Task requirements - Every line below that holds the word "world" counts once; please tally them and give only the total.

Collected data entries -
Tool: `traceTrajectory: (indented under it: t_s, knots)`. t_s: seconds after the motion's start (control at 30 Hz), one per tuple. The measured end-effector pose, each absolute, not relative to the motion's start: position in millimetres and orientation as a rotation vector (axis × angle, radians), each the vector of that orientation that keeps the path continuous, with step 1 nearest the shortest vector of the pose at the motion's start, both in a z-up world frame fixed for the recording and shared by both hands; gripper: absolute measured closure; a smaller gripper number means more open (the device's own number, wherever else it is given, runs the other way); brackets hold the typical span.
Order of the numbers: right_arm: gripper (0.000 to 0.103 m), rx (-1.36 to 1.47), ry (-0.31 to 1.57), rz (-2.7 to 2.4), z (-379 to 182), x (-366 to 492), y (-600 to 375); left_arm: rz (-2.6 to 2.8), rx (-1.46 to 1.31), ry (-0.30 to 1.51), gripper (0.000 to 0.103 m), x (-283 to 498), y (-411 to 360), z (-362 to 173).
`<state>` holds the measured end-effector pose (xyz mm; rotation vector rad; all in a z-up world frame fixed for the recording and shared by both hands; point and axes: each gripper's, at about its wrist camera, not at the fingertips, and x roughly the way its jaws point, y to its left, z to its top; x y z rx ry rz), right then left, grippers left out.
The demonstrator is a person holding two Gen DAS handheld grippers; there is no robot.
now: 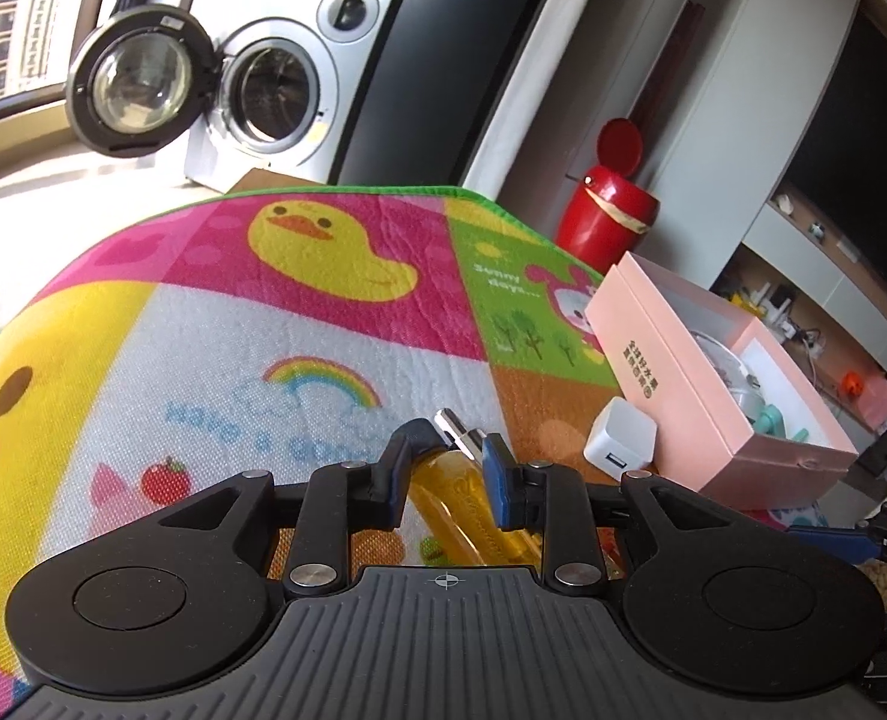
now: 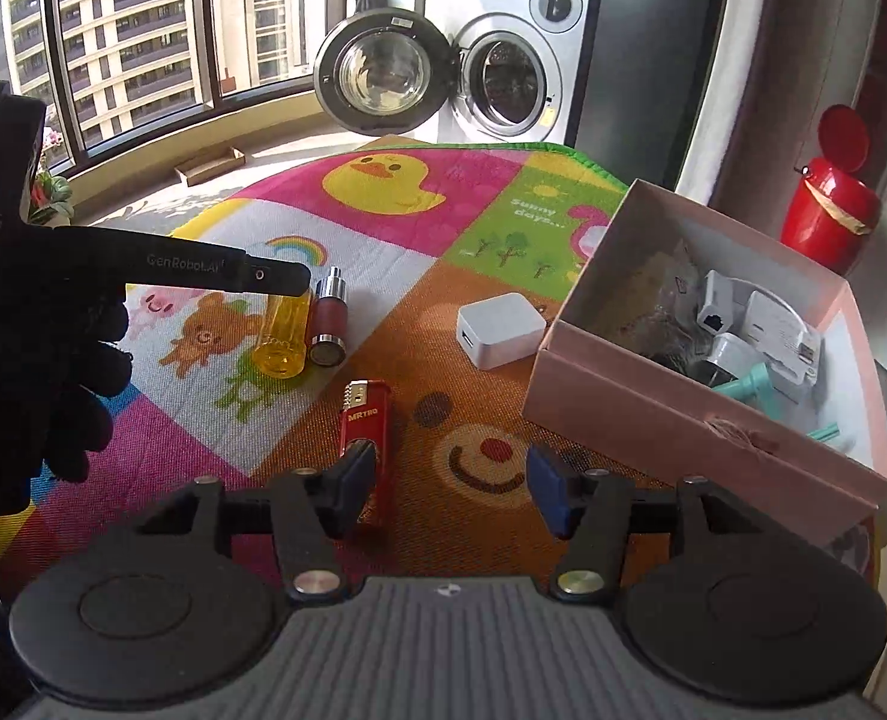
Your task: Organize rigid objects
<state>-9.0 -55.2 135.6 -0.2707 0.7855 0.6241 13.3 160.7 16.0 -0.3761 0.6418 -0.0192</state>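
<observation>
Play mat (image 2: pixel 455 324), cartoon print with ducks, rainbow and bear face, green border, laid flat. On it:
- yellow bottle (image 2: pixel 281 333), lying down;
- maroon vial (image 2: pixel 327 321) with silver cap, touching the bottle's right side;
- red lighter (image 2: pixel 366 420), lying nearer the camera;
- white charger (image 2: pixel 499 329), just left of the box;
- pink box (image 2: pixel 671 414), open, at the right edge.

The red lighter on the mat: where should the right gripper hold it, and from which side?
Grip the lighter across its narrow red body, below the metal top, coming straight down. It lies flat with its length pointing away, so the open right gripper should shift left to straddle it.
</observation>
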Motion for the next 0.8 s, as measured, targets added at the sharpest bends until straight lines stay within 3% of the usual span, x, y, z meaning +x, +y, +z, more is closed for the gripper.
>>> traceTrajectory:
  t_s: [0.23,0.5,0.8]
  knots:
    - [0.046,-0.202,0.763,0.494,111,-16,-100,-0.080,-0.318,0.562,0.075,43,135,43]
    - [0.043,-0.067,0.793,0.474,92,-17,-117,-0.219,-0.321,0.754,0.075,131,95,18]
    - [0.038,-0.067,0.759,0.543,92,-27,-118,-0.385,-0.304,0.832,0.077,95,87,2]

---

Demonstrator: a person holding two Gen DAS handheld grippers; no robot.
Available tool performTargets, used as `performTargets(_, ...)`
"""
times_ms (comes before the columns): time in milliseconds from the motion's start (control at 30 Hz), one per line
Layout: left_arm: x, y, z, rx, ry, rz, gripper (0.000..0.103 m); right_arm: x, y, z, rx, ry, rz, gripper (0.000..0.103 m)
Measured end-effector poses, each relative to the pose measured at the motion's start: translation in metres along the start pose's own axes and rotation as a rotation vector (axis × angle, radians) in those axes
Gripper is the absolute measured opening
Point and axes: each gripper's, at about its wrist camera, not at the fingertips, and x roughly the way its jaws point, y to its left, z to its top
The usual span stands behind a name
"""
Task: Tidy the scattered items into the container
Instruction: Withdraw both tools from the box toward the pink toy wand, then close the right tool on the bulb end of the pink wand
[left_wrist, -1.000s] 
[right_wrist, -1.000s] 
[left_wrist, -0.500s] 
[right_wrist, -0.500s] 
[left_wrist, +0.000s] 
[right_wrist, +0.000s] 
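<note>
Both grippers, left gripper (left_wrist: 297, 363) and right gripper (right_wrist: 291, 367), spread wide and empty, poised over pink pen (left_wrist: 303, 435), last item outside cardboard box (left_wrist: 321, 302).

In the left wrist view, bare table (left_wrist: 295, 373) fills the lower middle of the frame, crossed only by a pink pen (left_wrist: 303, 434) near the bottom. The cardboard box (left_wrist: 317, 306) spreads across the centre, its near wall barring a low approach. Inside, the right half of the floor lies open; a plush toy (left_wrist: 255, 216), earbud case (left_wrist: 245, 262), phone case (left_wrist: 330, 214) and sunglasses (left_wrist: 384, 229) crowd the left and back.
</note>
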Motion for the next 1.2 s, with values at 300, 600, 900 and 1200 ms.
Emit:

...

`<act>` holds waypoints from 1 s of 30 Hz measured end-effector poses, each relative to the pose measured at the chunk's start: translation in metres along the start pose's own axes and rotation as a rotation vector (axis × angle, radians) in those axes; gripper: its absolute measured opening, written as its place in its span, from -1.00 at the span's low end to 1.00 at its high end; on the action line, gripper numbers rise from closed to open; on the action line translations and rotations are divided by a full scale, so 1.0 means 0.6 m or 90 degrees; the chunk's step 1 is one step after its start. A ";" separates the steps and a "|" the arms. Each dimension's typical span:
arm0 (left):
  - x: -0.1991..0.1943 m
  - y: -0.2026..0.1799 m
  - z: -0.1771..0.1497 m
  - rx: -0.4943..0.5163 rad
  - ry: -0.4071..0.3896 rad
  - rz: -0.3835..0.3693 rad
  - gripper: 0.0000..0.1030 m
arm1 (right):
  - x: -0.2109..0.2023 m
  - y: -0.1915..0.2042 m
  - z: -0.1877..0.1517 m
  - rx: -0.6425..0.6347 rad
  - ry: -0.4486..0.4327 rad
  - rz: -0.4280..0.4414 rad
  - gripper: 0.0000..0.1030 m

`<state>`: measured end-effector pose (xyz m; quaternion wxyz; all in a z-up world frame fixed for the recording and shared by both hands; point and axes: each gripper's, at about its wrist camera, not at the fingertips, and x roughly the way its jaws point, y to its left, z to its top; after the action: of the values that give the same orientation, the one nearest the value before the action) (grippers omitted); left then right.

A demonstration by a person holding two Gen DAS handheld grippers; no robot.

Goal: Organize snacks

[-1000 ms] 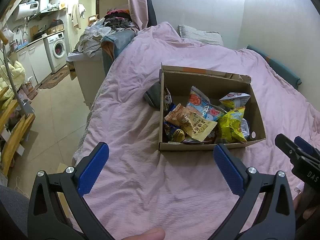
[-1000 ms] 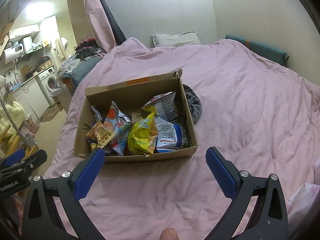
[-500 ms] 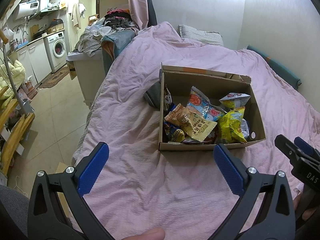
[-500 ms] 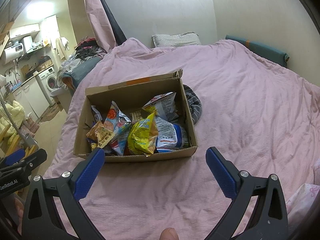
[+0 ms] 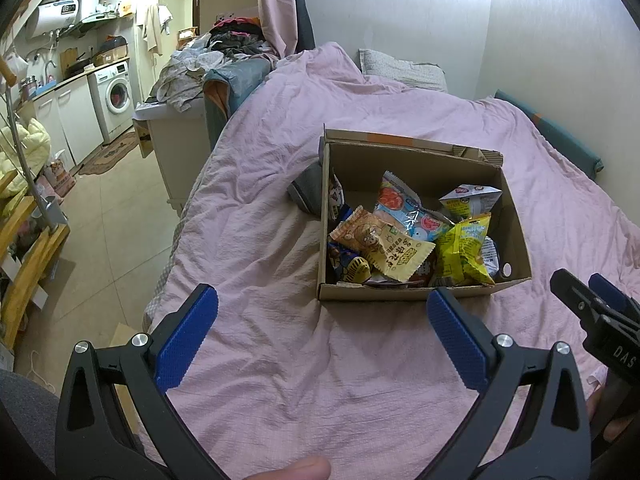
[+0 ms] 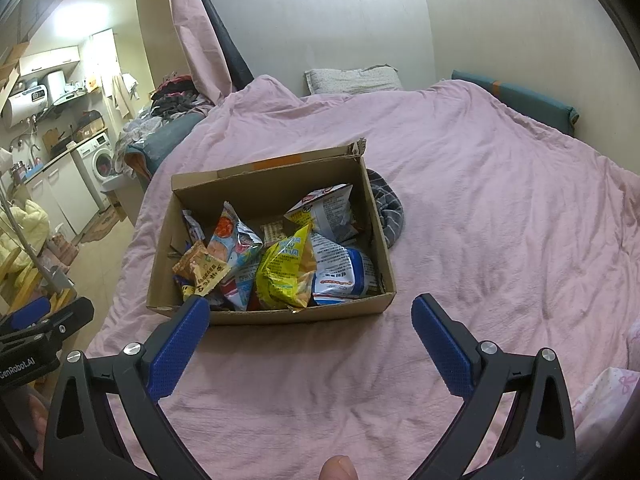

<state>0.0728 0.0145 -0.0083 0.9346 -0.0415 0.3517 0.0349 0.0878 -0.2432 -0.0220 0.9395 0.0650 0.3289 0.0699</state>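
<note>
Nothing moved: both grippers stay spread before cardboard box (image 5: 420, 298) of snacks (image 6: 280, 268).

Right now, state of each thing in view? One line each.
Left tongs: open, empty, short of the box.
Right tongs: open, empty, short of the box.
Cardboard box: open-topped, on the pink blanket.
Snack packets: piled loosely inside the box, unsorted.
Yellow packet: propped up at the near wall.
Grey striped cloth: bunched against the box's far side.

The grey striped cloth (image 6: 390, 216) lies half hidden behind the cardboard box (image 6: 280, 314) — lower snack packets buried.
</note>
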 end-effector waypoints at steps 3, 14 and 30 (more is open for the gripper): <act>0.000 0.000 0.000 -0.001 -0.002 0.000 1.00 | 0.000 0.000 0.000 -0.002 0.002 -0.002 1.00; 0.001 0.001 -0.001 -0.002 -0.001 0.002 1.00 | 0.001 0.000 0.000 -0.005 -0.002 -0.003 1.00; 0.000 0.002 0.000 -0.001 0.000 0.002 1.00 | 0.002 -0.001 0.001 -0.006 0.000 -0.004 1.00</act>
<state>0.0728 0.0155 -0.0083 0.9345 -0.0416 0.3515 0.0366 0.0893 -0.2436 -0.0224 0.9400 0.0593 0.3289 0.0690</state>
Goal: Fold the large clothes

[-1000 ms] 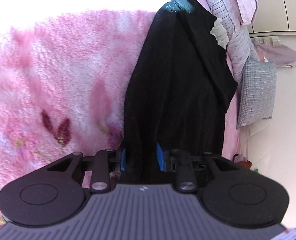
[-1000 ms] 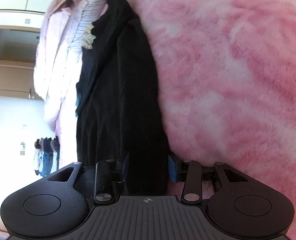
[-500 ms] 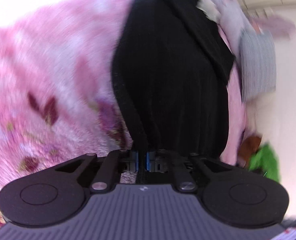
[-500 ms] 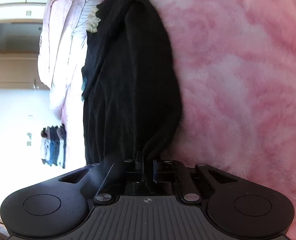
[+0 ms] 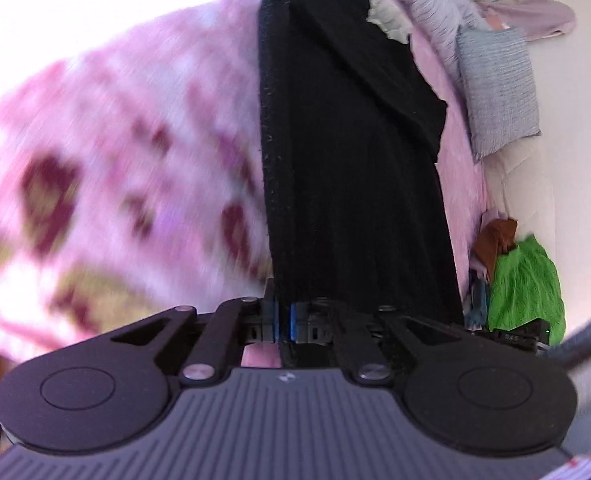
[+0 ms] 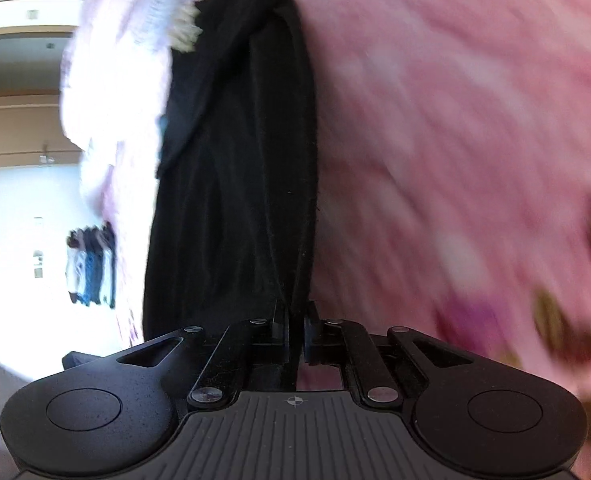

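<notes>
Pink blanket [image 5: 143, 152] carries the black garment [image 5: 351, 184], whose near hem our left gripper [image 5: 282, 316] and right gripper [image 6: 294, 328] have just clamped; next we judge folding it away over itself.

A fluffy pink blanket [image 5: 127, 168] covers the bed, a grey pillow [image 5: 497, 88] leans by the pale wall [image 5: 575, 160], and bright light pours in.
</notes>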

Finished task - 3